* [REQUIRED ACTION]: Somewhere below is a line with "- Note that" and, later, a line with "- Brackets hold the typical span"; repeat those two lines and all the lines between them, exactly as they are.

* [RAW DATA]:
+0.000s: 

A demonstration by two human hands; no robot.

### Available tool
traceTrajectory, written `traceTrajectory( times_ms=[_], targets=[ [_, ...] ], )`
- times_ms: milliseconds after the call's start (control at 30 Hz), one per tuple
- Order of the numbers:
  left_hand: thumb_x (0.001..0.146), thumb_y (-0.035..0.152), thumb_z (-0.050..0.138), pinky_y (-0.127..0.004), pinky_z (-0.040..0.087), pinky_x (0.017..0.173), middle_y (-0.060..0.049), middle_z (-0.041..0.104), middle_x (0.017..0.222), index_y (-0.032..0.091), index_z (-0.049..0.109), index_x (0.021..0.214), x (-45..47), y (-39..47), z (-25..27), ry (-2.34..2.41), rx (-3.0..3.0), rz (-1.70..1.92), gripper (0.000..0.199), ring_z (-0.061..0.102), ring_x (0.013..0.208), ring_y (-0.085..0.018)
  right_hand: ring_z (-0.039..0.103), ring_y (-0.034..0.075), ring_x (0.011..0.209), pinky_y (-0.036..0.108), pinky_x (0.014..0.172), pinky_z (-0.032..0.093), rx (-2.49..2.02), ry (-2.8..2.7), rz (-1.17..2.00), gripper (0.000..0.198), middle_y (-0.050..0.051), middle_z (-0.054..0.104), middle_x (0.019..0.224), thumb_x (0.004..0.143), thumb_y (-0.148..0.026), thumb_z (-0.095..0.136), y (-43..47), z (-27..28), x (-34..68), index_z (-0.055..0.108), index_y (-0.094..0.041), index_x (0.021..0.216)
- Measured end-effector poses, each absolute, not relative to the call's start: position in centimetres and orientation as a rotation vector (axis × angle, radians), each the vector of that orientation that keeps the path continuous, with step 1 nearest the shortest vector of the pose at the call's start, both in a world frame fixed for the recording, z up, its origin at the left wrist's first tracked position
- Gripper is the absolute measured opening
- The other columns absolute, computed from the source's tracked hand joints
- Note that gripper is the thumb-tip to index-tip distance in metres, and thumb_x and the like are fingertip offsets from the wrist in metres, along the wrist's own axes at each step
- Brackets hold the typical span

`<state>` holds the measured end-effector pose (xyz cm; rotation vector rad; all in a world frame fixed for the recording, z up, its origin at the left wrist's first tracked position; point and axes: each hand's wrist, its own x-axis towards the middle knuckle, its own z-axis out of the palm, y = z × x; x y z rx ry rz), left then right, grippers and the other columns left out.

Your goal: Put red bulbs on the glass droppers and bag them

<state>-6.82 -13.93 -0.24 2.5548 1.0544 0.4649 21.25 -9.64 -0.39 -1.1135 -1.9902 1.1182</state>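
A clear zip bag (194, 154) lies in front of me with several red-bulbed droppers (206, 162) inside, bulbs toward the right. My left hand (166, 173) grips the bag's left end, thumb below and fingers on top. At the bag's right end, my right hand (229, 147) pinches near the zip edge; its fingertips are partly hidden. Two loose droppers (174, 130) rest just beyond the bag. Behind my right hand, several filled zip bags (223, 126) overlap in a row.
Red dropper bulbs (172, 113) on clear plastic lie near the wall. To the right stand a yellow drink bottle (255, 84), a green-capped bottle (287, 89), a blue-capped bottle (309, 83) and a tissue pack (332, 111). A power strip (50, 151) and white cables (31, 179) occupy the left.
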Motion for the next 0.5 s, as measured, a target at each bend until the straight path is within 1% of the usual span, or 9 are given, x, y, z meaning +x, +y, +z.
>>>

* [OUTPUT BELOW]:
- Note that gripper is the thumb-tip to index-tip distance in metres, and thumb_x and the like are fingertip offsets from the wrist in metres, along the wrist's own axes at each step
- Brackets hold the typical span

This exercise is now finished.